The IOC repeated that position over the last week, after the Tokyo Games were postponed (now to open July 23, 2021). What does that mean for the U.S. Olympic and Paralympic Committee?

Well, 76 athletes qualified for the U.S. Olympic team before the Olympic postponement was announced. That full list is here.

Those 76 athletes can be separated into two categories.

  • Athletes who earned Olympic spots BY NAME via International Federation (i.e. International Surfing Association or International Aquatics Federation) selection procedures.
  • Athletes named to the U.S. Olympic team by their national governing body (i.e. USA Swimming or USA Track and Field) and confirmed by the USOPC using NGB selection procedures after the NGB earned a quota spot.

When the IOC says “all quota places already allocated to National Olympic Committees and athletes will remain with those NOCs and athletes,” it means just that. USA Softball still has 15 athlete quota spots from qualifying a full team via international results.
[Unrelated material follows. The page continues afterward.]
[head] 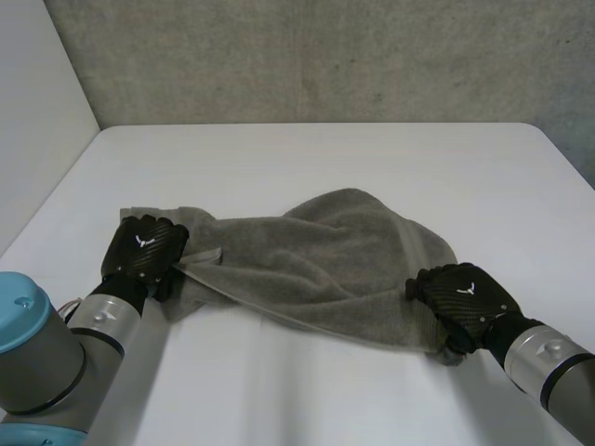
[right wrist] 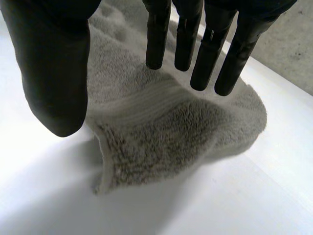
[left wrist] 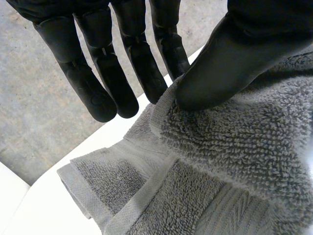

Surfer Kolohe Andino still has his Olympic spot from qualifying BY NAME via the International Surfing Association selection procedures route.

USA Softball named its 15-player Olympic roster last fall. Those 15 athletes did not earn Olympic quota spots for themselves. Unlike Andino (and 13 other American qualifiers across all sports), the 15 softball players had to be nominated by USA Softball and confirmed by the U.S. Olympic and Paralympic Committee.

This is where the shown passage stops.